Frage an Sebastian Hartmann von Ernst P. bezüglich Recht
Sehr geehrter Herr Hartmann,
Sie antworteten mir am 21. Dezember 2018 auf meine Frage vom 13. Dezember bezüglich der Debatte um den § 219a StGB: "der Schwangerschaftsabbruch ist in der aktuellen Rechtslage ein erlaubter Eingriff, wenn die betroffene Frau den Vorgaben der sogenannten Beratungsregelung folgt und der Schwangerschaftsabbruch in den ersten zwölf Wochen erfolgt".
Ich möchte dazu gerne nachfragen, wie Sie zu der Einscätzung kommen, dass ein Schwangerschaftsabbruch ein "erlaubter" Eingriff sei.

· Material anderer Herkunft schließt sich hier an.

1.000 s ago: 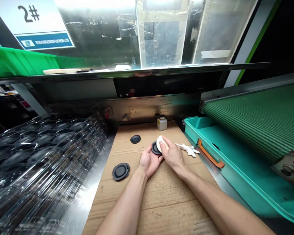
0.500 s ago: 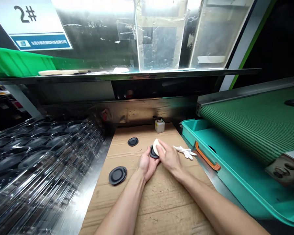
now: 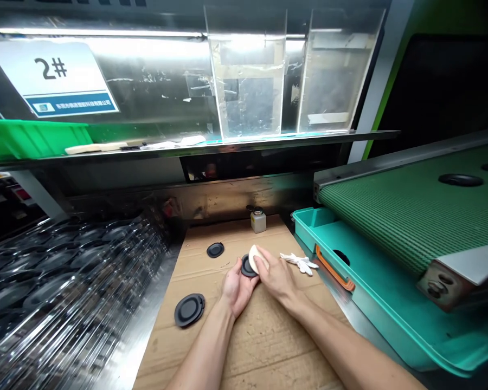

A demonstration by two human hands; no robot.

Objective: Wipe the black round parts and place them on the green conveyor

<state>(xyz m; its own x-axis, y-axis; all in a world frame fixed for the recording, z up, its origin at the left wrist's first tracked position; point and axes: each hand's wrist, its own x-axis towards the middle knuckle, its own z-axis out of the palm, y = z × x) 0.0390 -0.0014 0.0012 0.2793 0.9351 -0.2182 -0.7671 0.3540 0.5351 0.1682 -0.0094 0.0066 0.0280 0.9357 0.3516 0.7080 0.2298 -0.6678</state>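
Observation:
Over the cardboard sheet (image 3: 268, 346), my left hand (image 3: 236, 288) holds a round black plastic part (image 3: 248, 266) by its edge, palm up beneath it. My right hand (image 3: 274, 273) pinches a cream-white round pad (image 3: 255, 257), which lies against the right side of the black part and covers some of it. A larger black disc (image 3: 189, 310) rests on the cardboard left of my forearm. Farther back sits a smaller black disc (image 3: 215, 249). A white glove (image 3: 301, 263) lies right of my right hand.
A small bottle (image 3: 258, 222) stands at the cardboard's far end. Clear plastic trays (image 3: 77, 276) with black round parts are stacked at left. On the right, a teal bin (image 3: 394, 319) sits beside a green conveyor belt (image 3: 390, 200) carrying black parts (image 3: 460, 180). A metal shelf (image 3: 228, 146) spans the back.
The camera view has tilted up and shifted slightly. Both hands keep hold of the black part and the pad. Another black part has come into fuller view on the belt.

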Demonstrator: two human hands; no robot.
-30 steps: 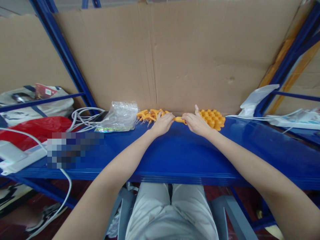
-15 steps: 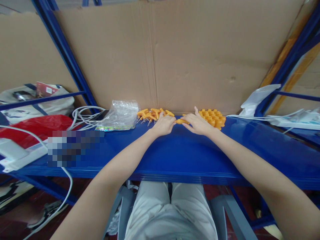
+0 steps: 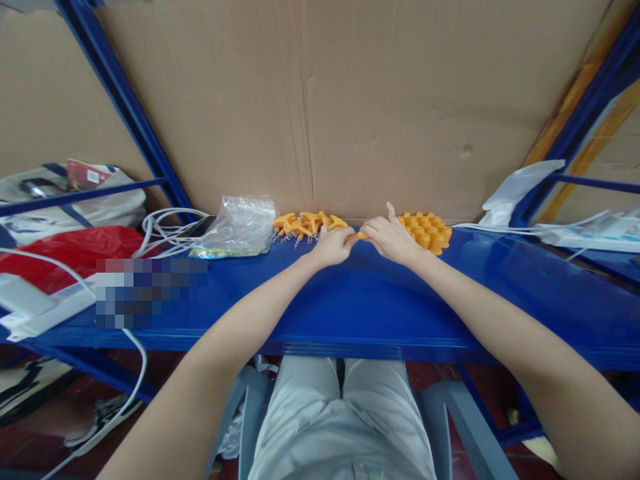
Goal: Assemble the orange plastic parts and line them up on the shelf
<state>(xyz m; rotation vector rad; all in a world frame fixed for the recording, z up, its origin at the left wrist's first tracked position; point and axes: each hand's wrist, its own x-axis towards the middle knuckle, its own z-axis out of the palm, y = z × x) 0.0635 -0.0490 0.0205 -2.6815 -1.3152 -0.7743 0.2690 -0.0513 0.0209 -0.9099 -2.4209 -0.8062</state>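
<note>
My left hand (image 3: 333,247) and my right hand (image 3: 393,239) meet over the blue tabletop, fingers closed around the two ends of a small orange plastic piece (image 3: 361,235). The fingers cover much of it, so its full shape is hidden. Just beyond my left hand lies a loose heap of corkscrews (image 3: 306,225) with orange handles and bare metal spirals. Beside my right hand, a tight cluster of orange knobbed plastic parts (image 3: 427,231) stands on the table, partly hidden by that hand.
A clear plastic bag (image 3: 243,227) lies left of the corkscrews, near coiled white cables (image 3: 170,230) and a red bag (image 3: 75,253). Cardboard (image 3: 380,120) walls off the back. White plastic (image 3: 515,190) leans by the right post. The blue table's front edge (image 3: 370,348) runs above my lap.
My hands have drawn slightly closer together around the orange piece, which shows less between the fingers. The whole view has shifted a little.
</note>
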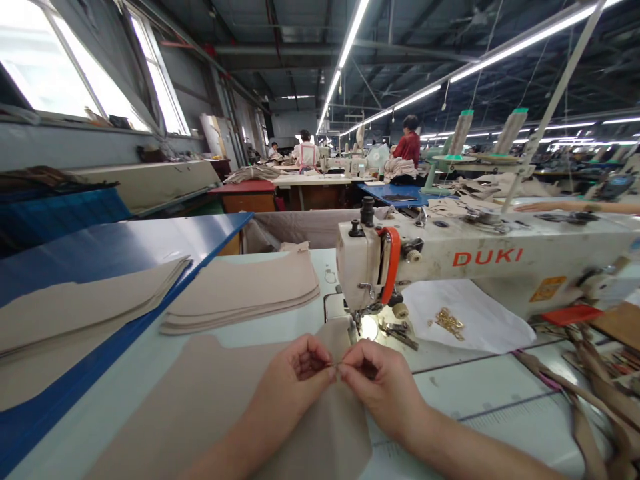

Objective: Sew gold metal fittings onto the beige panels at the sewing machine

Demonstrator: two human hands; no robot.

Das Bundesverfassungsgericht hat in seinem Urtel vom 28. Mai 1993 festgestellt: "Der Schwangerschaftsabbruch muß für die ganze Dauer der Schwangerschaft grundsätzlich als Unrecht angesehen und demgemäß rechtlich verboten sein. Das Lebensrecht des Ungeborenen darf nicht [...] der freien, rechtlich nicht gebundenen Entscheidung eines Dritten, und sei es selbst der Mutter, überantwortet werden. Die Reichweite der Schutzpflicht für das ungeborene menschliche Leben ist im Blick auf die Bedeutung und Schutzbedürftigkeit des zu schützenden Rechtsguts einerseits und damit kollidierender Rechtsgüter andererseits zu bestimmen. Als vom Lebensrecht des Ungeborenen berührte Rechtsgüter kommen dabei - ausgehend vom Anspruch der schwangeren Frau auf Schutz und Achtung ihrer Menschenwürde vor allem ihr Recht auf Leben und körperliche Unversehrtheit sowie ihr Persönlichkeitsrecht in Betracht. - Dagegen kann die Frau für die mit dem Schwangerschaftsabbruch einhergehende Tötung des Ungeborenen nicht eine grundrechtlich in Art. 4 Abs. 1 GG geschützte Rechtsposition in Anspruch nehmen."
Wie ich bereits in meiner Ausgangsfrage dargelegt habe, sind Schwangerschaftsabbrüche daher grundsätzlich rechtswidrig, auch wenn das durch die Straffreiheit weitgehend ohne Folgen ist. Dennoch bleibt die Frage, inwieweit es ihrer Einschätzung nach in unserer Rechtsordnung möglich ist, Werbung für eine rechtswidrige, also grundsätzlich verbotene Handlung zuzulassen.
Freundliche Grüße
E. P.
Sehr geehrter Herr P.,
selbstverständlich ist Ärztinnen und Ärzten die Vornahme eines Schwangerschaftsabbruches erlaubt, wenn die Schwangere durch eine Bescheinigung die in meiner ersten Antwort aufgeführten Vorgaben erfüllt hat. Das hat das Bundesverfassungsgericht in seinem Urteil von 1993 eindeutig festgehalten: " § 218 des Strafgesetzbuches in der Fassung des Schwangeren- und Familienhilfegesetzes findet keine Anwendung, wenn die Schwangerschaft innerhalb von zwölf Wochen nach der Empfängnis durch einen Arzt abgebrochen wird, die schwangere Frau den Abbruch verlangt und dem Arzt durch eine Bescheinigung nachgewiesen hat, daß sie sich mindestens drei Tage vor dem Eingriff von einer anerkannten Beratungsstelle (vgl. Nummer 4 dieser Anordnung) hat beraten lassen. Das grundsätzliche Verbot des Schwangerschaftsabbruchs bleibt auch in diesen Fällen unberührt."
Unabhängig davon betone ich gerne noch einmal grundsätzlich und unmissverständlich: Der Schwangerschaftsabbruch ist eine medizinische Leistung für Frauen in einer Notlage. Frauen, die sich in dieser Notlage befinden, verdienen der angemessenen Unterstützung, Versorgung und Beratung in einer solchen Ausnahmesituation. Ein Informationsverbot (es ging beim §219a nie um ein "Werbeverbot") entspricht nicht diesen Anforderungen an einen modernen Rechtstaat. Ich bin froh, dass die SPD einen Kompromiss gegen die Union durchgesetzt hat, mit dem sich Frauen in der persönlichen Notlage einer ungewollten Schwangerschaft nun darüber informieren können, wo sie einen Schwangerschaftsabbruch vornehmen lassen können. Und Ärztinnen und Ärzten soll nun durch die Neuregelung die straffreie Information darüber möglich sein, dass sie Schwangerschaftsabbrüche durchführen.